Lines from the top of the listing down to the one with "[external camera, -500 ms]", inclusive, are to be copied exactly.

--- Collected material ---

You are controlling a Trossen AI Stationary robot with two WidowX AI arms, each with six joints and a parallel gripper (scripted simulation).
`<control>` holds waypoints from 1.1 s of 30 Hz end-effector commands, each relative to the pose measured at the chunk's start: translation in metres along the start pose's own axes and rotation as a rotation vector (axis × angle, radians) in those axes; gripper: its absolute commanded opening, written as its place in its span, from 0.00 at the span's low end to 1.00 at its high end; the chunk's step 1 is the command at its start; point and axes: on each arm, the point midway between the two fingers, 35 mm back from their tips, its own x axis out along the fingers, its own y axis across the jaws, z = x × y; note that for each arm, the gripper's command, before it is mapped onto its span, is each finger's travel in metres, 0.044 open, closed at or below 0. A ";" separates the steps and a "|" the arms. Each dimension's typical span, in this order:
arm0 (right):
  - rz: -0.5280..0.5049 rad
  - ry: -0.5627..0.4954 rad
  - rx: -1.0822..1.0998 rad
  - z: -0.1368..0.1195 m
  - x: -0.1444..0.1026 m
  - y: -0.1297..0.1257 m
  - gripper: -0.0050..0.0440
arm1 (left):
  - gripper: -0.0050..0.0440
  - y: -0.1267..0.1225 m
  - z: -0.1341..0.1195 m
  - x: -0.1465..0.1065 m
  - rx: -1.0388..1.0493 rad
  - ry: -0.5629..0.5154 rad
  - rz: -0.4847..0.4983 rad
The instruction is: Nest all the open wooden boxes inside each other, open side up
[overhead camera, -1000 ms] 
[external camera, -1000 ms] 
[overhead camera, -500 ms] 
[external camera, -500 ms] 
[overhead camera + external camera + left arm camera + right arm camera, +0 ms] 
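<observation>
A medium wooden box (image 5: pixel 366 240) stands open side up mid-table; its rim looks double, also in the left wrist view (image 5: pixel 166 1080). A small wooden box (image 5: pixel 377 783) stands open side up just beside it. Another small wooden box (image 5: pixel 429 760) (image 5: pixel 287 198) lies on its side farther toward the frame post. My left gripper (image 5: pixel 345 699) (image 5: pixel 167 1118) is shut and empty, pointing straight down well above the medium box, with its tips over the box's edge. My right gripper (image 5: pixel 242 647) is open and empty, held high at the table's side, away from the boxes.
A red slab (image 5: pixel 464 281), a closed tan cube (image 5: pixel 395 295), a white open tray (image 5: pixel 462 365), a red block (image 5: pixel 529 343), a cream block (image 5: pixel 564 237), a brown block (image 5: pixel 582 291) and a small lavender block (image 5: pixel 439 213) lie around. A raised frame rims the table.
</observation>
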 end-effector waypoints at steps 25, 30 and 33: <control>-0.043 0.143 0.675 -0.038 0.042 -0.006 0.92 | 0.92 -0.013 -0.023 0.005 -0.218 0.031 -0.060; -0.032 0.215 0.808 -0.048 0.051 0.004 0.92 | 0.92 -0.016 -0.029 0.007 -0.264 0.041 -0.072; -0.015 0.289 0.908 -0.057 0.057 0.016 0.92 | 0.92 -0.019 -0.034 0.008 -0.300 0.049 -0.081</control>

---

> _Solution_:
You are controlling a Trossen AI Stationary robot with two WidowX AI arms, each with six joints and a parallel gripper (scripted simulation).
`<control>` holds waypoints from 1.1 s of 30 Hz end-effector commands, each relative to the pose measured at the chunk's start: translation in metres along the start pose's own axes and rotation as a rotation vector (axis × angle, radians) in those axes; gripper: its absolute commanded opening, written as its place in its span, from 0.00 at the span's low end to 1.00 at its high end; the chunk's step 1 is the command at its start; point and axes: on each arm, the point midway between the two fingers, 35 mm back from their tips, its own x axis out along the fingers, its own y axis across the jaws, z = x × y; note that for each arm, the gripper's command, before it is mapped onto its span, is each finger's travel in metres, 0.044 open, closed at or below 0. A ";" separates the steps and a "|" the arms. Each dimension's typical span, in this order:
arm0 (right):
  - rz: -0.5280..0.5049 rad
  - ry: -0.5627..0.4954 rad
  - rx: -1.0822..1.0998 rad
  - z: -0.1368..0.1195 m
  - x: -0.1444..0.1026 m
  - y: -0.1297..0.1257 m
  - gripper: -0.0050..0.0440
arm1 (left):
  - gripper: -0.0050..0.0440
  - y: -0.1267..0.1225 m
  - z: -0.1341..0.1195 m
  - x: -0.1465..0.1065 m
  - rx: -1.0388..1.0493 rad
  - ry: -0.5629..0.5154 rad
  - rz: -0.4847..0.4983 rad
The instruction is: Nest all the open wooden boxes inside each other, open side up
[overhead camera, -1000 ms] 
[external camera, -1000 ms] 
[overhead camera, -500 ms] 
[external camera, -500 ms] 

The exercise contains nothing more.